====== Task material
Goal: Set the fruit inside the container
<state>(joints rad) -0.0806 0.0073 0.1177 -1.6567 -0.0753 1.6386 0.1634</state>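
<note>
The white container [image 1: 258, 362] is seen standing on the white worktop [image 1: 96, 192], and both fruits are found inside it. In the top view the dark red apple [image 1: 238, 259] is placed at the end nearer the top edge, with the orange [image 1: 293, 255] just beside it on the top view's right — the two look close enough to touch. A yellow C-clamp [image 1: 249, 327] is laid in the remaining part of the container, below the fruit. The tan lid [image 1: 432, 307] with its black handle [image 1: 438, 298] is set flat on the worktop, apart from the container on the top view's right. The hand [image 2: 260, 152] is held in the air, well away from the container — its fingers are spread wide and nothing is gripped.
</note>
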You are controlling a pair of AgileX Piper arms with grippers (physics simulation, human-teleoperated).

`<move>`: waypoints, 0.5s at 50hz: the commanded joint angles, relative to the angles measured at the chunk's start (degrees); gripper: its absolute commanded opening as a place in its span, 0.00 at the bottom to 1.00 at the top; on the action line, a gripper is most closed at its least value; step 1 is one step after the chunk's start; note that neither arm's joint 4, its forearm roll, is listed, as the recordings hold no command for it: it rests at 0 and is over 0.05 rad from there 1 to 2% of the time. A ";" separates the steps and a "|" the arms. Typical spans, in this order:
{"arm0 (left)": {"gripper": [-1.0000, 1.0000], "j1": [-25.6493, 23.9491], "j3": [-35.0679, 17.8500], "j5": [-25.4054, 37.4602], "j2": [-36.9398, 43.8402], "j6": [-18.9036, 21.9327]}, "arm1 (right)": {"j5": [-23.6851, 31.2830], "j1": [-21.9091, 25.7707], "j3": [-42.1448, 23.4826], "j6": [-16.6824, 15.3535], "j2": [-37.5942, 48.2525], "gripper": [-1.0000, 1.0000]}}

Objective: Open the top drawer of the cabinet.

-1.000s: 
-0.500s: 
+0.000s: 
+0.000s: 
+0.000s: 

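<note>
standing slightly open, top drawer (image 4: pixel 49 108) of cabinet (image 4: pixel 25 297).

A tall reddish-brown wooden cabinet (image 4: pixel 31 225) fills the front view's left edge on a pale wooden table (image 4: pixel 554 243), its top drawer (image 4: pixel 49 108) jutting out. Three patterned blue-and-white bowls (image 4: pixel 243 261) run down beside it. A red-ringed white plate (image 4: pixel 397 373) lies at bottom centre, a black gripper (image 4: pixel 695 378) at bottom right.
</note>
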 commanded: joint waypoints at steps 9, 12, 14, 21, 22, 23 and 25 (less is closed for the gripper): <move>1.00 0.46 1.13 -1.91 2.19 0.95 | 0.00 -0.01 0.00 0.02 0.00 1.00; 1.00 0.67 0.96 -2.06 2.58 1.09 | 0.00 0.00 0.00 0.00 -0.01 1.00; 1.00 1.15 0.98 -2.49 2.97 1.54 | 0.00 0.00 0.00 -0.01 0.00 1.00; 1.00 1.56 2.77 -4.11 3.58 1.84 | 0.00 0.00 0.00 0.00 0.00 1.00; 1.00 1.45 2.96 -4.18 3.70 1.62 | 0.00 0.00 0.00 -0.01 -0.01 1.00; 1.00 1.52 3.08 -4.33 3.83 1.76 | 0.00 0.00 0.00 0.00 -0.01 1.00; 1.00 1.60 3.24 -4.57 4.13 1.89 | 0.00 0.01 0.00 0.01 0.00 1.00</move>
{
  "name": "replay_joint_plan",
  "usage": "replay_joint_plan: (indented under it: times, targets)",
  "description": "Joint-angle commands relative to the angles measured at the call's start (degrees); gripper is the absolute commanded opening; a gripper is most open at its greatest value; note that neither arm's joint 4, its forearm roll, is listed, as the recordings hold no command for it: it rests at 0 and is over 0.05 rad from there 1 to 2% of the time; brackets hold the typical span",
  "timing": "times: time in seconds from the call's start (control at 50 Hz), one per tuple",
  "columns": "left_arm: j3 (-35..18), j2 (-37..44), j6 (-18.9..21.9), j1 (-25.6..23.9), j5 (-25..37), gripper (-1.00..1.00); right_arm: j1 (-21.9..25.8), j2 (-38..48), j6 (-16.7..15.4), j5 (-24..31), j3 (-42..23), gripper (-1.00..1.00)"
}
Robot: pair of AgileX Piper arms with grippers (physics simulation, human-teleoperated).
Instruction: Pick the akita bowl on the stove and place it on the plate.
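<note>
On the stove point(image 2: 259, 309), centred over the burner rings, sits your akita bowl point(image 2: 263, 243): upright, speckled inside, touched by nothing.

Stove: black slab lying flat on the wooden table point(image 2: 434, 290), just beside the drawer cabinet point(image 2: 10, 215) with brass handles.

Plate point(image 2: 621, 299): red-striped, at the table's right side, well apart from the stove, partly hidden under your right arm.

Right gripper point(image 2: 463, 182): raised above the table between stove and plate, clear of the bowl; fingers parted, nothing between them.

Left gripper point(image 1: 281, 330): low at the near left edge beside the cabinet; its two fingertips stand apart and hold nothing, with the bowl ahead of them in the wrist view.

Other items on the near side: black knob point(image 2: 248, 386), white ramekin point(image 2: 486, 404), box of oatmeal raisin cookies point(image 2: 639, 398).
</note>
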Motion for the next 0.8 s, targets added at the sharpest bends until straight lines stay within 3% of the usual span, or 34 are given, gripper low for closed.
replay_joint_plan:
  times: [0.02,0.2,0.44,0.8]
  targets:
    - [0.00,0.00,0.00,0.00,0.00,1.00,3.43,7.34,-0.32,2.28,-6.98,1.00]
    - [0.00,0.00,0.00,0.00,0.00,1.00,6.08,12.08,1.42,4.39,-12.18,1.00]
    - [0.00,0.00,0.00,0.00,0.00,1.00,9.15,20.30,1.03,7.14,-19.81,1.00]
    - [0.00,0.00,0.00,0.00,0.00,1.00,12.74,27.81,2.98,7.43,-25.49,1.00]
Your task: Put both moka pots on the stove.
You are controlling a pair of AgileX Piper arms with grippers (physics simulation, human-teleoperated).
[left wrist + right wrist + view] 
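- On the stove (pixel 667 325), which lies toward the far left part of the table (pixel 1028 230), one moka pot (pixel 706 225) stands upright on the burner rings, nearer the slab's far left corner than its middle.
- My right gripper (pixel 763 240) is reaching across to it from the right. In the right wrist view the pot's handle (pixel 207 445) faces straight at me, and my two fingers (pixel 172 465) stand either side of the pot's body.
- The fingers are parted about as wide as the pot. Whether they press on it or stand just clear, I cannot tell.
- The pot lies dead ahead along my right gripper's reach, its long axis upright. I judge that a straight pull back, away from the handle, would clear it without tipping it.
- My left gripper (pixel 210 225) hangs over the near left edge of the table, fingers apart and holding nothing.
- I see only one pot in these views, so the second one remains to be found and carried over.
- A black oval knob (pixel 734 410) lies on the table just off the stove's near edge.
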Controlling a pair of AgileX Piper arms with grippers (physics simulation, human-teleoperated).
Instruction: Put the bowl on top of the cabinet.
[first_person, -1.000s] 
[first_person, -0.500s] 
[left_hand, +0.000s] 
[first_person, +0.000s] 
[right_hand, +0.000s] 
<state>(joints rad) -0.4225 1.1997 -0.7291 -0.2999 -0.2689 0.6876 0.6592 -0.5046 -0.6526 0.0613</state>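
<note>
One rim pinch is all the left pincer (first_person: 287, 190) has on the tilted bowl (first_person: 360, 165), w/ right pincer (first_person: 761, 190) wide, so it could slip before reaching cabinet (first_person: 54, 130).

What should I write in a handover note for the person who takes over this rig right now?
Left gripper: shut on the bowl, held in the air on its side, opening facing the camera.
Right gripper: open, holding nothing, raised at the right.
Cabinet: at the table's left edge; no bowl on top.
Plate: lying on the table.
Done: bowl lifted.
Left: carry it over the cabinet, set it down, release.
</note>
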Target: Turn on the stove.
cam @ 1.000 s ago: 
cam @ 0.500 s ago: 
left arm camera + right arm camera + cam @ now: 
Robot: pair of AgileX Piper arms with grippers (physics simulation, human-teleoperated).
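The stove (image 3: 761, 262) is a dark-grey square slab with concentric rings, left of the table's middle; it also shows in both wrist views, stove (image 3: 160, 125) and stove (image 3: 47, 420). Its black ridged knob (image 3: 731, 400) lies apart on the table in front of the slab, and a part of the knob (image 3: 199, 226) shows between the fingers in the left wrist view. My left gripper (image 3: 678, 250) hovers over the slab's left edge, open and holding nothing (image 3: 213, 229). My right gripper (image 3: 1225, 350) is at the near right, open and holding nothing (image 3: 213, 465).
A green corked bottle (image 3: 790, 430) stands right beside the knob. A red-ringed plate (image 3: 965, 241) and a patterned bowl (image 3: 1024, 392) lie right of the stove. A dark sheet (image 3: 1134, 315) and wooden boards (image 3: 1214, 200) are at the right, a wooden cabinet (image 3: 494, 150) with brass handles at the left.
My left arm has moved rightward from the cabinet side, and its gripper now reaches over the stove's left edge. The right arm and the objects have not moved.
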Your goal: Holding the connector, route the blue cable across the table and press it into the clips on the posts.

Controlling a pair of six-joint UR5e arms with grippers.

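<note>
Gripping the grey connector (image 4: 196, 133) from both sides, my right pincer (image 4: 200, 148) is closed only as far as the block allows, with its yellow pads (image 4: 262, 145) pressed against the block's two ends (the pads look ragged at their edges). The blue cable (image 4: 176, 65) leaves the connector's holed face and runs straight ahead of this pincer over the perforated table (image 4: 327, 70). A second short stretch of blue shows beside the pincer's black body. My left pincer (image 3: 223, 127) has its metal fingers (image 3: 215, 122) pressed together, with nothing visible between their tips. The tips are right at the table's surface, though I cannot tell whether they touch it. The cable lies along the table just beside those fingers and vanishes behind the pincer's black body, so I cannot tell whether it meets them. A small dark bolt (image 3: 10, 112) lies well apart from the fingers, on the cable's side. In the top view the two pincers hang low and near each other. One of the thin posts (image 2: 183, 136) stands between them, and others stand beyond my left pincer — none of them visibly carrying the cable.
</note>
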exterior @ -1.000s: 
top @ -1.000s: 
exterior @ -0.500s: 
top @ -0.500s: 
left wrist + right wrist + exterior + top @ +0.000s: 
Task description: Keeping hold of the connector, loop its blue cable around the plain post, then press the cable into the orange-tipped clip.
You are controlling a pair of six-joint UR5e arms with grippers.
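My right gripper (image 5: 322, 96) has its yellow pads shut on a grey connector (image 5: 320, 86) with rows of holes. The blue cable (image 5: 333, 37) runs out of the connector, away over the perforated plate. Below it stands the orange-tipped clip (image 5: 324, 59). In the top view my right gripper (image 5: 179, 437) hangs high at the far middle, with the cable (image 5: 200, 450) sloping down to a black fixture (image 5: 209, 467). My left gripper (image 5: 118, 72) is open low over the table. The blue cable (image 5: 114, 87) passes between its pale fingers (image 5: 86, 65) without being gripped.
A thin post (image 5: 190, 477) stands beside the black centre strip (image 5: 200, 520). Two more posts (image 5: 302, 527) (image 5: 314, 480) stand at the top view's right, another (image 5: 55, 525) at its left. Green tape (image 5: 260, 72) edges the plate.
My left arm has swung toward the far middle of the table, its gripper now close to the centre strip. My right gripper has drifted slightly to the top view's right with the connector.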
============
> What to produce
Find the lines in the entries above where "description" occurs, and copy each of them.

> Output below
  "description": "Joint-angle commands relative to the angles measured at the call's start (degrees); gripper is the absolute commanded opening; a gripper is most open at its greatest value; note that neither arm's joint 4, its forearm roll, is listed, as the recordings hold no command for it: it rests at 0 and is over 0.05 rad from there 1 to 2% of the time; brackets hold the typical span",
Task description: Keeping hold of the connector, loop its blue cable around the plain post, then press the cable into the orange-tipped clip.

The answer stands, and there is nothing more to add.